== EXERCISE INSTRUCTIONS ==
Repeat every line of the data exactly; the pictures stay out.

== DATASET CONTENT ==

-*-

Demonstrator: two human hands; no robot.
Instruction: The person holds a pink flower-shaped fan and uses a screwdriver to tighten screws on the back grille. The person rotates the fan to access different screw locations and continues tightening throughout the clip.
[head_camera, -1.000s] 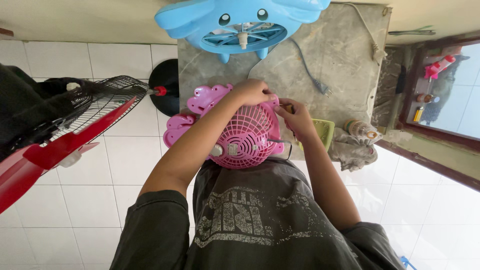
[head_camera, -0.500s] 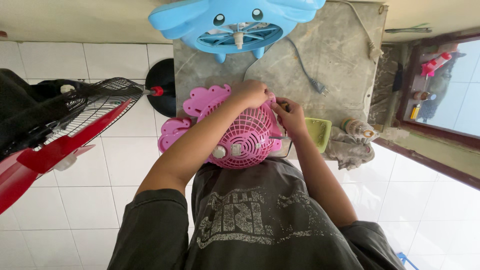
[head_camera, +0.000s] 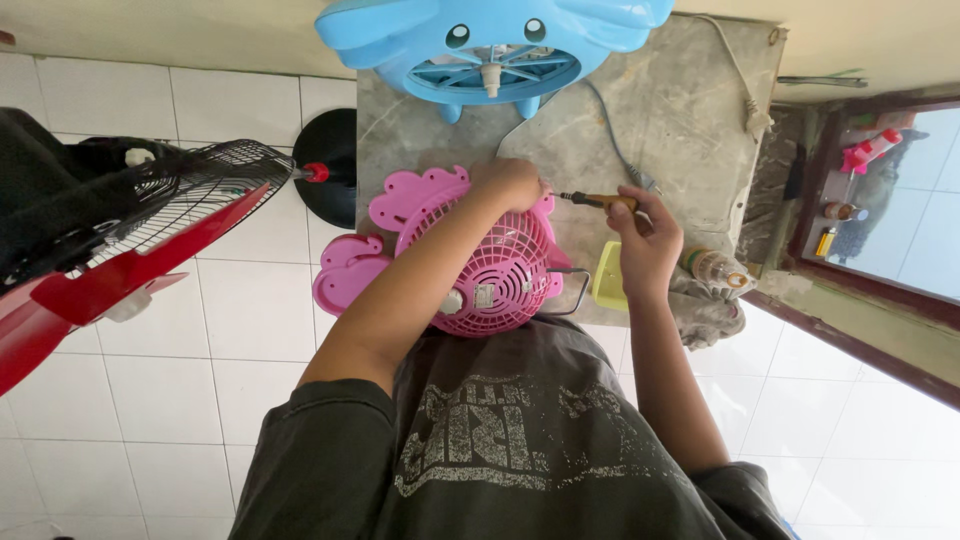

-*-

== EXERCISE SOLUTION ==
Demonstrator: two human hands; no robot.
Instruction: The person holds a pink flower-shaped fan and uses a screwdriver to tighten screws on the back grille. The person rotates the fan to access different screw locations and continues tightening throughout the clip.
[head_camera, -1.000s] 
[head_camera, -0.500s] 
[head_camera, +0.000s] 

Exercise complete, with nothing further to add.